A major goal of microbial ecology is to identify links between microbial community structure and microbial processes. Although this objective seems straightforward, there are conceptual and ...methodological challenges to designing studies that explicitly evaluate this link. Here, we analyzed literature documenting structure and process responses to manipulations to determine the frequency of structure-process links and whether experimental approaches and techniques influence link detection. We examined nine journals (published 2009–13) and retained 148 experimental studies measuring microbial community structure and processes.

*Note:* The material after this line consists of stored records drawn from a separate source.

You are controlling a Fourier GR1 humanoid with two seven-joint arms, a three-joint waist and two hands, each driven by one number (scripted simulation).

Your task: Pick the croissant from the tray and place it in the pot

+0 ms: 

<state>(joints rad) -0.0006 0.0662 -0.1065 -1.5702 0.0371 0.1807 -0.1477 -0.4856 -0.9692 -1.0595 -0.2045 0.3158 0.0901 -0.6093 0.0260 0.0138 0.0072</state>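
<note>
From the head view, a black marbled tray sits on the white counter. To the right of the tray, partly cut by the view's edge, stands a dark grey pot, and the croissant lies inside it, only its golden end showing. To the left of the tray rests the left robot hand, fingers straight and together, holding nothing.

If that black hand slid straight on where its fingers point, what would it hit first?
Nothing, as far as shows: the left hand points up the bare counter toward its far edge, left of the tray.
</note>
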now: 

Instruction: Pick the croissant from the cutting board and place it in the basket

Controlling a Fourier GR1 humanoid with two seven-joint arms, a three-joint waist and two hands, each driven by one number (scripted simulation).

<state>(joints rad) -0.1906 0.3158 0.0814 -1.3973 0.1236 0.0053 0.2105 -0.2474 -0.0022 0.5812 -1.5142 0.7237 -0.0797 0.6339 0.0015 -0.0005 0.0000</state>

Many qualifying papers (112 of 148) documented structure and process responses, but few (38 of 112 papers) reported statistically testing for a link. Of these tested links, 75% were significant and typically used Spearman or Pearson's correlation analysis (68%). No particular approach for characterizing structure or processes was more likely to produce significant links. Process responses were detected earlier on average than responses in structure or both structure and process. Together, our findings suggest that few publications report statistically testing structure-process links. However, when links are tested for they often occur but share few commonalities in the processes or structures that were linked and the techniques used for measuring them.
Few publications reported statistically testing microbial community structure-process links; 75% of tested links were significant, though had few commonalities in which processes or structures were measured and the techniques used.